Irbesartan restored aquaporin-1 levels via inhibition of NF-kB expression in acute kidney injury model.

机构信息

Alanya Alaaddin Keykubat University, School of Medicine, Department of Anatomy, Alanya, Turkey.
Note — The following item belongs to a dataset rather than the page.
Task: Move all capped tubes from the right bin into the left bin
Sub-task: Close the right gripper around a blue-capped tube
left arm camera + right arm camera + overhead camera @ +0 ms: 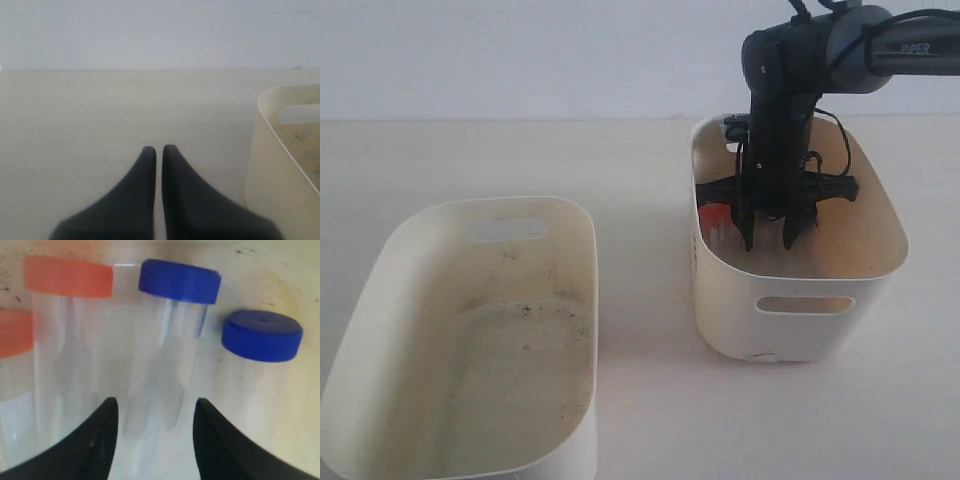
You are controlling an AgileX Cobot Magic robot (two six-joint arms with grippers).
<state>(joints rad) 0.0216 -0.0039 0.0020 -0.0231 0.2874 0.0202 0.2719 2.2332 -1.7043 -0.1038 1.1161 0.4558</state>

Suleyman Demirel University, Faculty of Medicine, Department of Biochemistry, Isparta, Turkey.

出版信息

Nefrologia (Engl Ed). 2024 Jul-Aug;44(4):540-548. doi: 10.1016/j.nefroe.2023.11.003.

Abstract

INTRODUCTION

Acute kidney injury (AKI) is a serious pathology that progress with dysfunction of regulating blood pressure and fluid balance, concentrating urine due to decrement of aquaporin-1 (AQP) levels during the inflammation process. Irbesartan (IRN), angiotensin receptor blocker, is widely used in the treatment of hypertension, which also has anti-inflammatory, antioxidant and anti-apoptotic properties. The aim of this study is to investigate the protective effects of IRN in lipopolysaccharide (LPS)-induced kidney injury.

MATERIAL AND METHODS

Twenty-four rats divided into three groups as control, LPS and LPS+IRN group. After 6h of LPS administration, rats were sacrificed. Blood samples and half of the kidney tissues were collected for biochemical analysis and remaining tissues were taken for histopathological and immunohistochemical analysis.

RESULTS

In the LPS group, glomerular congestion and shrinkage, degeneration of distal tubules, mononuclear cell infiltration, cellular debris and intense proteinous accumulation in the tubules, increased expressions of Cas-3, nuclear factor kappa beta-p65 (NF-kB p65), levels of creatinin, TOS, OSI and decreased levels of TAS, AQP-1 were found significantly. IRN treatment reversed all these parameters. IRN's restorated AQP-1 levels by its anti-inflammatory, antioxidant and anti-apoptotic effects due to inhibiting NF-kB expression.

CONCLUSION

This study suggests that IRN can be used in conditions affecting the kidneys such as AKI. Further studies needed for detailed molecular investigation of IRN at different doses and durations.

摘要

介绍

急性肾损伤(AKI)是一种严重的病理学疾病,其特征是在炎症过程中由于水通道蛋白-1(AQP)水平的降低而导致血压和液体平衡调节功能障碍以及尿液浓缩。厄贝沙坦(IRN)是一种广泛用于治疗高血压的血管紧张素受体阻滞剂,它还具有抗炎、抗氧化和抗凋亡的特性。本研究旨在探讨 IRN 对脂多糖(LPS)诱导的肾损伤的保护作用。

材料和方法

将 24 只大鼠分为三组:对照组、LPS 组和 LPS+IRN 组。在给予 LPS 6 小时后,处死大鼠。采集血样和一半的肾脏组织进行生化分析,其余组织用于组织病理学和免疫组织化学分析。

结果

在 LPS 组中,发现肾小球充血和收缩、远端肾小管变性、单核细胞浸润、细胞碎片和管腔内强烈的蛋白质积聚、Cas-3、核因子 kappa beta-p65(NF-kB p65)表达增加,肌酐、TOS、OSI 水平升高,TAS、AQP-1 水平降低。IRN 治疗逆转了所有这些参数。IRN 通过抗炎、抗氧化和抗凋亡作用抑制 NF-kB 表达,从而恢复 AQP-1 水平。

结论

本研究表明,IRN 可用于影响肾脏的疾病,如 AKI。需要进一步研究不同剂量和时间的 IRN 的详细分子作用机制。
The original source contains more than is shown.